• [Information supplied]:

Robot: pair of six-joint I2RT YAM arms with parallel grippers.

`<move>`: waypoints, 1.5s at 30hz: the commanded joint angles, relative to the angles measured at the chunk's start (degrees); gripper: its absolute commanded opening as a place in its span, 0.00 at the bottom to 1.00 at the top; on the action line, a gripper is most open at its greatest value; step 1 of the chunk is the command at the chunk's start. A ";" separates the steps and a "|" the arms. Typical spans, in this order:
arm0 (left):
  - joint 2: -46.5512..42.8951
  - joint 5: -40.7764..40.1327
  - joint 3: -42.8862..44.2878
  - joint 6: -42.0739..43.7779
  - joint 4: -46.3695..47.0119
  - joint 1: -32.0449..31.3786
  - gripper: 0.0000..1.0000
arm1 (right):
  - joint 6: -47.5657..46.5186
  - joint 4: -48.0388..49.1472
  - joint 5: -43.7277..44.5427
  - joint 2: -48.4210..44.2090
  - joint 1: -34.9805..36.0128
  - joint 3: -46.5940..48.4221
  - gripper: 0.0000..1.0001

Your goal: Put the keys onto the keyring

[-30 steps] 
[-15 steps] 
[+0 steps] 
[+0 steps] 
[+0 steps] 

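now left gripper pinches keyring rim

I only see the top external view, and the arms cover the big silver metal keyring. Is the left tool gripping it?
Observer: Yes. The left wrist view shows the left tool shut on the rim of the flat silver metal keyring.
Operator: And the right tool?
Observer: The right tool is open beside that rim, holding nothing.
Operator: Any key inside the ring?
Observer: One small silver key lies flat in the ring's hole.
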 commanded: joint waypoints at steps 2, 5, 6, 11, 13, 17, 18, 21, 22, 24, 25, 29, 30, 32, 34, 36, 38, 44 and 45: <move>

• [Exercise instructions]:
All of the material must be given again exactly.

• [Your response]:
Robot: pair of six-joint I2RT YAM arms with parallel grippers.

`<move>`: waypoints, 1.5s at 30hz: the commanded joint angles, relative to the angles measured at the chunk's start (degrees); gripper: its absolute commanded opening as a place in its span, 0.00 at the bottom to 1.00 at the top; on the action line, a gripper is most open at its greatest value; step 1 of the chunk is the command at the chunk's start. A ";" separates the steps and a "|" the arms. Typical spans, in this order:
arm0 (left):
  - joint 2: -46.5512..42.8951
  - joint 5: -40.7764..40.1327
  - joint 3: -42.8862..44.2878
  - joint 6: -42.0739..43.7779
  - joint 4: -46.3695..47.0119
  - joint 1: -32.0449..31.3786
  - gripper: 0.0000..1.0000
arm1 (right):
  - joint 6: -47.5657..46.5186
  - joint 4: -48.0388..49.1472
  - joint 5: -43.7277..44.5427
  - joint 2: -48.4210..44.2090
  - joint 1: -34.9805..36.0128
  - joint 3: -46.5940..48.4221
  - gripper: 0.0000..1.0001

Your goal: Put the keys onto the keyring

[-30 steps] 
[-15 steps] 
[+0 steps] 
[+0 steps] 
[+0 steps] 

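now left gripper pinches keyring rim

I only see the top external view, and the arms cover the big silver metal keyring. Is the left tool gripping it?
Observer: Yes. The left wrist view shows the left tool shut on the rim of the flat silver metal keyring.
Operator: And the right tool?
Observer: The right tool is open beside that rim, holding nothing.
Operator: Any key inside the ring?
Observer: One small silver key lies flat in the ring's hole.
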 commanded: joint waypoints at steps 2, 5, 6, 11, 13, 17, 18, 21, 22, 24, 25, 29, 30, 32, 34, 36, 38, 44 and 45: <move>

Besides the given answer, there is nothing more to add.